● EXERCISE DIRECTIONS
The entries that follow are to be duplicated in full, character for character.

Stored dataset items
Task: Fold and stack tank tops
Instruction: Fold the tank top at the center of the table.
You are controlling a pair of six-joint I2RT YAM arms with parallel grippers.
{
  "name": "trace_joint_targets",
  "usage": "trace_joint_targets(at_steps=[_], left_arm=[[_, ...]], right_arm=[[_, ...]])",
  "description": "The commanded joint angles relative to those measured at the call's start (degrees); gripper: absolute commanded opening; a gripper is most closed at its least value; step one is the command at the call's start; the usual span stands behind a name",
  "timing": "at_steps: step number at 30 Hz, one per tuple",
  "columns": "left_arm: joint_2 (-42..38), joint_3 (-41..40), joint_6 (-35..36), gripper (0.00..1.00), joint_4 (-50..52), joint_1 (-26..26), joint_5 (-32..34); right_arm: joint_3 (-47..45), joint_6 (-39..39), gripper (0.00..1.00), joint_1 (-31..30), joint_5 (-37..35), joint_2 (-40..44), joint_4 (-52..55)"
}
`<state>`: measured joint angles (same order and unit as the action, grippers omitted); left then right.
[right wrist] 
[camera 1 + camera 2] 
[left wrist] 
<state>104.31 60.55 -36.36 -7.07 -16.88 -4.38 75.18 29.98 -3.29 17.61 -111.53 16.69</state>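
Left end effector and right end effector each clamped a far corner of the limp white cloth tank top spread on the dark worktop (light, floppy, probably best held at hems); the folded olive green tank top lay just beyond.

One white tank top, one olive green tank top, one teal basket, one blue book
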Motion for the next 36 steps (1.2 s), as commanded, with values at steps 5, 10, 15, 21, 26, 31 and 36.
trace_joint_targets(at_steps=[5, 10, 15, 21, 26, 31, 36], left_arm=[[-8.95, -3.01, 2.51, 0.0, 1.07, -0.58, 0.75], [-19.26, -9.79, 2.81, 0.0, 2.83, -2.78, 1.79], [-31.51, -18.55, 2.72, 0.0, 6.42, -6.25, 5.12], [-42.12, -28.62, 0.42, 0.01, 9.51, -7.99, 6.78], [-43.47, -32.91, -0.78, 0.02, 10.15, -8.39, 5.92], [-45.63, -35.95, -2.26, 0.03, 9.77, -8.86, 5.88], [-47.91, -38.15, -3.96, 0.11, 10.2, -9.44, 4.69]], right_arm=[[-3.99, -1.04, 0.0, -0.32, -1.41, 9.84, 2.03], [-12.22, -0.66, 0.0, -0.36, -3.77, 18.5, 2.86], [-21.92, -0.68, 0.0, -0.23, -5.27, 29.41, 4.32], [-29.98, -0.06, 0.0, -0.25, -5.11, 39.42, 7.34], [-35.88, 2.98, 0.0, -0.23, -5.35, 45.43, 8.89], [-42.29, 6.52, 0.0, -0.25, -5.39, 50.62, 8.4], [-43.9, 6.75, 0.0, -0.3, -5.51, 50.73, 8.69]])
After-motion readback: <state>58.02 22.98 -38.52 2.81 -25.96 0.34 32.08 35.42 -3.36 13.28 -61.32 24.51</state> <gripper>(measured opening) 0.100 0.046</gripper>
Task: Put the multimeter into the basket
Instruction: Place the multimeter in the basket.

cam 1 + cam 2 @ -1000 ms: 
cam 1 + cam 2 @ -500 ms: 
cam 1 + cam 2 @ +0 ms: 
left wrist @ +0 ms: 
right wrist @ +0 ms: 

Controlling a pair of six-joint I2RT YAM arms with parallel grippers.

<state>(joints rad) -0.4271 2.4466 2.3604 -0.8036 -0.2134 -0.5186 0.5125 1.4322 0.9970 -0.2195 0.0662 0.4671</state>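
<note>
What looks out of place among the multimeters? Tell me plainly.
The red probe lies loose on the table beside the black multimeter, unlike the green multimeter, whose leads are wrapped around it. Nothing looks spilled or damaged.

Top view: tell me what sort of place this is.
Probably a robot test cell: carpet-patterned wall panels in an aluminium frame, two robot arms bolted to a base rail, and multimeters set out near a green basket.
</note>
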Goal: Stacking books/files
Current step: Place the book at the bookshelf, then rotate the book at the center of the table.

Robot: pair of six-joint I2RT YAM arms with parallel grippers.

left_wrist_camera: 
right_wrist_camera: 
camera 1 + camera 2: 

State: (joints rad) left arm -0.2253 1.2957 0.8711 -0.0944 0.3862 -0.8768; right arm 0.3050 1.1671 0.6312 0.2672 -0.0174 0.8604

● EXERCISE RESPONSE
Task: Fold and stack tank tops
Instruction: Fold the tank top at the center of the table.
You are controlling a pair of six-joint I2RT YAM arms with parallel grippers.
{
  "name": "trace_joint_targets",
  "usage": "trace_joint_targets(at_steps=[_], left_arm=[[_, ...]], right_arm=[[_, ...]])",
  "description": "The commanded joint angles relative to those measured at the call's start (degrees); gripper: absolute commanded opening; a gripper is most closed at its least value; step one is the command at the call's start; the usual span stands behind a name",
  "timing": "at_steps: step number at 30 Hz, one per tuple",
  "columns": "left_arm: joint_2 (-42..38), joint_3 (-41..40), joint_6 (-35..36), gripper (0.00..1.00), joint_4 (-50..52), joint_1 (-26..26), joint_5 (-32..34); right_arm: joint_3 (-47..45), joint_6 (-39..39), gripper (0.00..1.00), joint_1 (-31..30), joint_5 (-37..35), joint_2 (-40..44), joint_4 (-52..55)"
}
`<state>`: measured joint angles (same order and unit as the action, grippers omitted); left then right.
[right wrist] 
[camera 1 + camera 2] 
[left wrist] 
<state>104.31 60.55 -36.36 -7.07 -16.88 -4.38 75.18 29.98 -3.29 17.61 -111.53 16.69</state>
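Left end effector and right end effector each clamped a far corner of the limp white cloth tank top spread on the dark worktop (light, floppy, probably best held at hems); the folded olive green tank top lay just beyond.

One white tank top, one olive green tank top, one teal basket, one blue book
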Motion for the next 36 steps (1.2 s), as commanded, with values at steps 5, 10, 15, 21, 26, 31 and 36.
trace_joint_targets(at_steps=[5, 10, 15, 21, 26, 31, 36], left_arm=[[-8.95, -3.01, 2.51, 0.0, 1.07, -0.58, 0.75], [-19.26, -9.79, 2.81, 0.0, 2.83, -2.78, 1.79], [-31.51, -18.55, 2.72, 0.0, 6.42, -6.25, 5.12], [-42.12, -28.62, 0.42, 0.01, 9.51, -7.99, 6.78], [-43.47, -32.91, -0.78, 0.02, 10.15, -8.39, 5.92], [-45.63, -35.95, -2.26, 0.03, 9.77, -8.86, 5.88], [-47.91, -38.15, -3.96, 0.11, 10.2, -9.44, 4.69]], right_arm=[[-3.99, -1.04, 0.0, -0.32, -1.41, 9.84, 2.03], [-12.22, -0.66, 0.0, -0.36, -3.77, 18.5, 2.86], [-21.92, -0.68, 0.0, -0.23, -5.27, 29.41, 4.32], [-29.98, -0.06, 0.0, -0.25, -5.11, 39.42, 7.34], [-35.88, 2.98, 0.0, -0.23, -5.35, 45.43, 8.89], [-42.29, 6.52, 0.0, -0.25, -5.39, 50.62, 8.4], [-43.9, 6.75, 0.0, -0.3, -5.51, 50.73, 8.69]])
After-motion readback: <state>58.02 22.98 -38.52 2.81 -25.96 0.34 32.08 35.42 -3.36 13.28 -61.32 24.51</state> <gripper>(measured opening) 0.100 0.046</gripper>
Task: Put the multimeter into the basket
Instruction: Place the multimeter in the basket.

cam 1 + cam 2 @ -1000 ms: 
cam 1 + cam 2 @ -500 ms: 
cam 1 + cam 2 @ +0 ms: 
left wrist @ +0 ms: 
right wrist @ +0 ms: 

Controlling a pair of six-joint I2RT YAM arms with parallel grippers.

<state>(joints rad) -0.4271 2.4466 2.3604 -0.8036 -0.2134 -0.5186 0.5125 1.4322 0.9970 -0.2195 0.0662 0.4671</state>
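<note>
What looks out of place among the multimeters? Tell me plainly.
The red probe lies loose on the table beside the black multimeter, unlike the green multimeter, whose leads are wrapped around it. Nothing looks spilled or damaged.

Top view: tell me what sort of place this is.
Probably a robot test cell: carpet-patterned wall panels in an aluminium frame, two robot arms bolted to a base rail, and multimeters set out near a green basket.
</note>
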Goal: Stacking books/files
Current step: Place the book at the bookshelf, then rotate the book at the center of the table.

Robot: pair of six-joint I2RT YAM arms with parallel grippers.

left_wrist_camera: 
right_wrist_camera: 
camera 1 + camera 2: 

State: (joints rad) left arm -0.2253 1.2957 0.8711 -0.0944 0.3862 -0.8768; right arm 0.3050 1.1671 0.6312 0.2672 -0.0174 0.8604

The exercise requires no additional content.